I am not a KVM expert, but I guess it is due to that, by default, (or in my VM config), KVM may adjust VM RTC clock ticking rate, when host time is changed. So if host OS NTP sever is set to pfSense VM, it may ended up in a "dead loop".

My original VM config related to clocking:

<clock offset="utc">
  <timer name="rtc" tickpolicy="catchup"/>
  <timer name="pit" tickpolicy="delay"/>
  <timer name="hpet" present="yes"/>
</clock>

I guess (but haven't tested), changing <timer name="rtc" tickpolicy="catchup"/> to <timer name="rtc" tickpolicy="delay" track="guest"/> may direct KVM to handle VM RTC clock as normal, when host time changes, as if host time is not changed, thus resolving the "dead loop".

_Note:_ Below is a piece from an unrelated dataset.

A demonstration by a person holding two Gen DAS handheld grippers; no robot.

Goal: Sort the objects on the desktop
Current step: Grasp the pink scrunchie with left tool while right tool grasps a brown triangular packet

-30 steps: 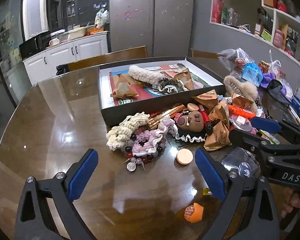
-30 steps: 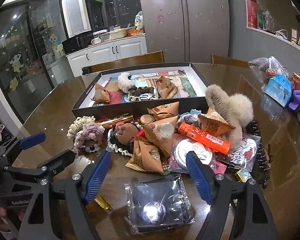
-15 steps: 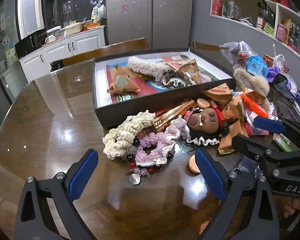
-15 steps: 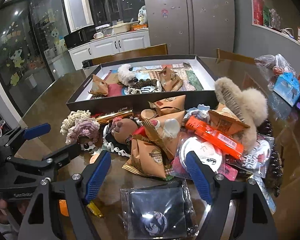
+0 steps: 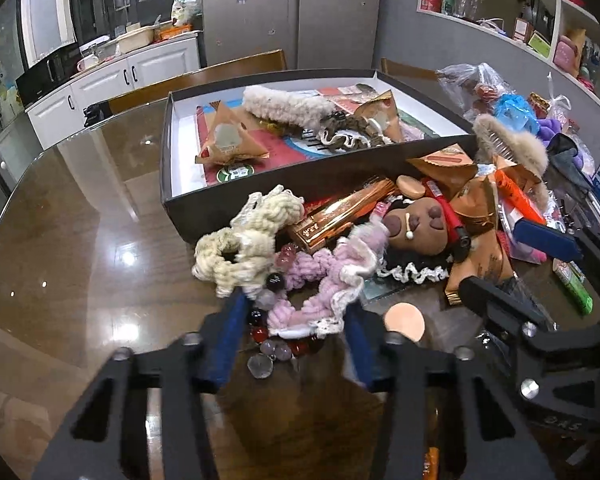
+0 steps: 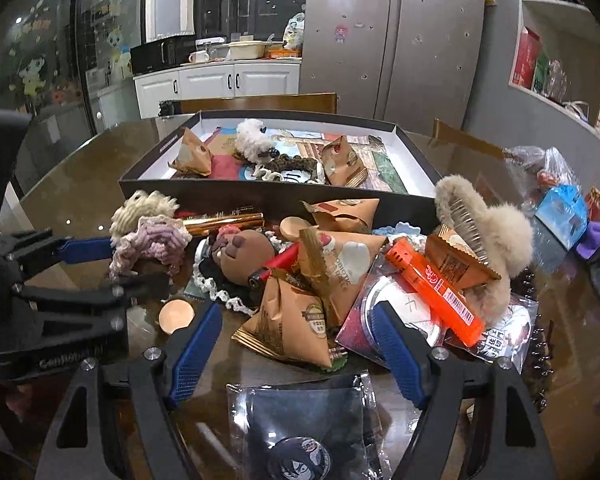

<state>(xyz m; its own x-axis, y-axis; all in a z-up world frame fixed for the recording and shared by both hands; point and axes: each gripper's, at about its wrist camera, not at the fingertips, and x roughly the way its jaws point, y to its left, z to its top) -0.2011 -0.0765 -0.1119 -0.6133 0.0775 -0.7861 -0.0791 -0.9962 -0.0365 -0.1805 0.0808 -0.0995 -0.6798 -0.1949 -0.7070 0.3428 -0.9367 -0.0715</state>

But a more simple solution is disabling host OS NTP or set host OS NTP server to an external one, rather than pfSense VM.

einsdisp

@stephenw10

My final question regarding pfSense itself:

it's unlikely to sync to a single server that is showing a 46s offset.

In my test, if pfSense VM RTC clock differs from remote NTP server by a large amount, pfSense refuses to sync time.

How to force pfSense to believe remote time of a single server, in case the offset is very large? I already checked "prefer" checkbox in the NTP server settings, but it is no use.

If there is no way for a single remote server, then how many servers is needed at least?

bingo600

https://www.ntp.org/ntpfaq/NTP-s-trbl-general.htm#AEN5162
NTP will reject a peer that is #roughtly 20 or more minutes off.

http://www.ntp.org/ntpfaq/NTP-s-algo.htm
And it will consider a 128ms diff enough to be "unsync'ed"

@einsdisp said in pfSense NTP server is very unstable.:

How to force pfSense to believe remote time of a single server, in case the offset is very large?

ntpdate will "step the time" ,but requires the ntp daemon to have released it's binding to the UDP 123 port ... AKA "usually" not running.

/Bingo

bingo600

This post is deleted!